Your goal -> Nothing but the records beneath, reproduced exactly, should appear in the answer.

Records from a dataset:
====================

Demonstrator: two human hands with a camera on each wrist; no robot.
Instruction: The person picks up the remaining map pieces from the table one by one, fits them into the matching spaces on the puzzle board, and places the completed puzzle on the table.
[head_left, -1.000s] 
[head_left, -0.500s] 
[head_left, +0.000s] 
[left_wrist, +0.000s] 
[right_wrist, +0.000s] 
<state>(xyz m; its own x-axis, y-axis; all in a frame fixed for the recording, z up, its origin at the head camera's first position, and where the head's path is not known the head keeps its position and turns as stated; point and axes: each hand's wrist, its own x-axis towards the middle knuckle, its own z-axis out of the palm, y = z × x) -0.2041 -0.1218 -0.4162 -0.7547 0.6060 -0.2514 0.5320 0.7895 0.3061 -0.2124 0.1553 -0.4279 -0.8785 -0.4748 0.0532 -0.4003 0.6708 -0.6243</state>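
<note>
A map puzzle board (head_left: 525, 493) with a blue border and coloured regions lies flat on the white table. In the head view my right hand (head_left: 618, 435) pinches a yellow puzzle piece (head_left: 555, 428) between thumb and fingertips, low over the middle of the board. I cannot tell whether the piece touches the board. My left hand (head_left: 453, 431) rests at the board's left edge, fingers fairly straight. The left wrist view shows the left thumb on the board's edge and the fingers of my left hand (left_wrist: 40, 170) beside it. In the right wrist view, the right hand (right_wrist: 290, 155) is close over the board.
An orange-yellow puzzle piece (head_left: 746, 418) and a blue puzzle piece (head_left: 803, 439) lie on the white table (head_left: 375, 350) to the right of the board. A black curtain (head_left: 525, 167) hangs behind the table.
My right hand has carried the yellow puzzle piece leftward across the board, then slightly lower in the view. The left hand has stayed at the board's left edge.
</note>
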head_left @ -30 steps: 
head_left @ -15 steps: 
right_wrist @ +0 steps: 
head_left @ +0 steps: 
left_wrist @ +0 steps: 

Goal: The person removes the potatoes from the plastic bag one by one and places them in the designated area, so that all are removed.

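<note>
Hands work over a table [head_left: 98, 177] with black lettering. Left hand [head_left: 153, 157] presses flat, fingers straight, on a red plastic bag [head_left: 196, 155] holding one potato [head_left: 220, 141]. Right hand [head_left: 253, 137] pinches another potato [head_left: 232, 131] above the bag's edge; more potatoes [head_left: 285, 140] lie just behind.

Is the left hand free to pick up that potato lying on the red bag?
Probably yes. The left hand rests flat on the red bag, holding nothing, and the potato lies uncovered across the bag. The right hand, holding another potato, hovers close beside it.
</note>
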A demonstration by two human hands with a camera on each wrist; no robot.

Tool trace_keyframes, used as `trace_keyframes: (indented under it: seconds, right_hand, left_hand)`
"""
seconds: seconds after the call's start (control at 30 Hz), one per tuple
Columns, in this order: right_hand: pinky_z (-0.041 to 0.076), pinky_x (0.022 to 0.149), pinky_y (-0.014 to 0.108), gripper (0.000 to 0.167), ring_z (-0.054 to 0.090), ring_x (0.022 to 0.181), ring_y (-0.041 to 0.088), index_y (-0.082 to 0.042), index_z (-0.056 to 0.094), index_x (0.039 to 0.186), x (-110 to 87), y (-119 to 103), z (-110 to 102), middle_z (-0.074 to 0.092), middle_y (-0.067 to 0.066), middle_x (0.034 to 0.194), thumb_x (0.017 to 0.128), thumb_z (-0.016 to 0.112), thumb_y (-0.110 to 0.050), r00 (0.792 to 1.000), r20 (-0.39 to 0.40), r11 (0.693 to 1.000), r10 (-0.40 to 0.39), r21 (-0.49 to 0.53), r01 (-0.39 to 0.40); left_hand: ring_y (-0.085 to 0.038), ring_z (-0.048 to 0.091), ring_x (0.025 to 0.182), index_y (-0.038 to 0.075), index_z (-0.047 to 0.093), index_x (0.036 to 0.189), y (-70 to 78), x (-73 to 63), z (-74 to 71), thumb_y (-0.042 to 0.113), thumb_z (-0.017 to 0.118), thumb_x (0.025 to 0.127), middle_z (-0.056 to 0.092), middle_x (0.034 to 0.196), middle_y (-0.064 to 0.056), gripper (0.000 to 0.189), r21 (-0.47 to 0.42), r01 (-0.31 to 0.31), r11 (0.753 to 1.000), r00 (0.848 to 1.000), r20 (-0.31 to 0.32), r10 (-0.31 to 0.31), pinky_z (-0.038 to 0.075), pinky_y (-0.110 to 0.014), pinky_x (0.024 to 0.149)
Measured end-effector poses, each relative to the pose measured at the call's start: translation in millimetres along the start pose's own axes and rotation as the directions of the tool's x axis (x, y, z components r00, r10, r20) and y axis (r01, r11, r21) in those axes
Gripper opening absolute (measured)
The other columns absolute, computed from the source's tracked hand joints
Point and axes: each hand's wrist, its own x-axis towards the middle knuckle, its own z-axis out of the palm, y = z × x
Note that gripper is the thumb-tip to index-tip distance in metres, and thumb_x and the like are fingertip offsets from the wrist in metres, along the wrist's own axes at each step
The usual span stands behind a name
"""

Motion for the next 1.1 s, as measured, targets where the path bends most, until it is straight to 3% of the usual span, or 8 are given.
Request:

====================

Problem solution ->
Demonstrator: two human hands with a camera on each wrist; no robot.
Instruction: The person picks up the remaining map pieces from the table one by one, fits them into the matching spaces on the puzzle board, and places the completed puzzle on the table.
[head_left, -1.000s] 
[head_left, -0.500s] 
[head_left, +0.000s] 
[left_wrist, +0.000s] 
[right_wrist, +0.000s] 
<state>(xyz m; its own x-axis, y-axis; all in a frame fixed for the recording, z up, its origin at the head camera's first position, and where the head's path is not known the head keeps its position and turns as stated; point and axes: each hand's wrist, its own x-axis towards the middle knuckle, its own z-axis out of the palm, y = z × x) -0.2041 -0.1218 -0.4162 -0.7547 0.6060 -0.2514 0.5320 0.7895 0.3061 -0.2124 0.1553 -0.4279 -0.8785 -0.4748 0.0532 -0.4003 0.6708 -0.6243</state>
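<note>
A map puzzle board (head_left: 525, 493) with a blue border and coloured regions lies flat on the white table. In the head view my right hand (head_left: 618, 435) pinches a yellow puzzle piece (head_left: 555, 428) between thumb and fingertips, low over the middle of the board. I cannot tell whether the piece touches the board. My left hand (head_left: 453, 431) rests at the board's left edge, fingers fairly straight. The left wrist view shows the left thumb on the board's edge and the fingers of my left hand (left_wrist: 40, 170) beside it. In the right wrist view, the right hand (right_wrist: 290, 155) is close over the board.
An orange-yellow puzzle piece (head_left: 746, 418) and a blue puzzle piece (head_left: 803, 439) lie on the white table (head_left: 375, 350) to the right of the board. A black curtain (head_left: 525, 167) hangs behind the table.
My right hand has carried the yellow puzzle piece leftward across the board, then slightly lower in the view. The left hand has stayed at the board's left edge.
</note>
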head_left @ -30 steps: 
head_left @ -15 steps: 
right_wrist @ +0 steps: 
head_left @ +0 steps: 
left_wrist @ +0 steps: 

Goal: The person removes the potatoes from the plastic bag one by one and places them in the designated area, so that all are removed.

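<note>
Hands work over a table [head_left: 98, 177] with black lettering. Left hand [head_left: 153, 157] presses flat, fingers straight, on a red plastic bag [head_left: 196, 155] holding one potato [head_left: 220, 141]. Right hand [head_left: 253, 137] pinches another potato [head_left: 232, 131] above the bag's edge; more potatoes [head_left: 285, 140] lie just behind.

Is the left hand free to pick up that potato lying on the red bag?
Probably yes. The left hand rests flat on the red bag, holding nothing, and the potato lies uncovered across the bag. The right hand, holding another potato, hovers close beside it.
</note>
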A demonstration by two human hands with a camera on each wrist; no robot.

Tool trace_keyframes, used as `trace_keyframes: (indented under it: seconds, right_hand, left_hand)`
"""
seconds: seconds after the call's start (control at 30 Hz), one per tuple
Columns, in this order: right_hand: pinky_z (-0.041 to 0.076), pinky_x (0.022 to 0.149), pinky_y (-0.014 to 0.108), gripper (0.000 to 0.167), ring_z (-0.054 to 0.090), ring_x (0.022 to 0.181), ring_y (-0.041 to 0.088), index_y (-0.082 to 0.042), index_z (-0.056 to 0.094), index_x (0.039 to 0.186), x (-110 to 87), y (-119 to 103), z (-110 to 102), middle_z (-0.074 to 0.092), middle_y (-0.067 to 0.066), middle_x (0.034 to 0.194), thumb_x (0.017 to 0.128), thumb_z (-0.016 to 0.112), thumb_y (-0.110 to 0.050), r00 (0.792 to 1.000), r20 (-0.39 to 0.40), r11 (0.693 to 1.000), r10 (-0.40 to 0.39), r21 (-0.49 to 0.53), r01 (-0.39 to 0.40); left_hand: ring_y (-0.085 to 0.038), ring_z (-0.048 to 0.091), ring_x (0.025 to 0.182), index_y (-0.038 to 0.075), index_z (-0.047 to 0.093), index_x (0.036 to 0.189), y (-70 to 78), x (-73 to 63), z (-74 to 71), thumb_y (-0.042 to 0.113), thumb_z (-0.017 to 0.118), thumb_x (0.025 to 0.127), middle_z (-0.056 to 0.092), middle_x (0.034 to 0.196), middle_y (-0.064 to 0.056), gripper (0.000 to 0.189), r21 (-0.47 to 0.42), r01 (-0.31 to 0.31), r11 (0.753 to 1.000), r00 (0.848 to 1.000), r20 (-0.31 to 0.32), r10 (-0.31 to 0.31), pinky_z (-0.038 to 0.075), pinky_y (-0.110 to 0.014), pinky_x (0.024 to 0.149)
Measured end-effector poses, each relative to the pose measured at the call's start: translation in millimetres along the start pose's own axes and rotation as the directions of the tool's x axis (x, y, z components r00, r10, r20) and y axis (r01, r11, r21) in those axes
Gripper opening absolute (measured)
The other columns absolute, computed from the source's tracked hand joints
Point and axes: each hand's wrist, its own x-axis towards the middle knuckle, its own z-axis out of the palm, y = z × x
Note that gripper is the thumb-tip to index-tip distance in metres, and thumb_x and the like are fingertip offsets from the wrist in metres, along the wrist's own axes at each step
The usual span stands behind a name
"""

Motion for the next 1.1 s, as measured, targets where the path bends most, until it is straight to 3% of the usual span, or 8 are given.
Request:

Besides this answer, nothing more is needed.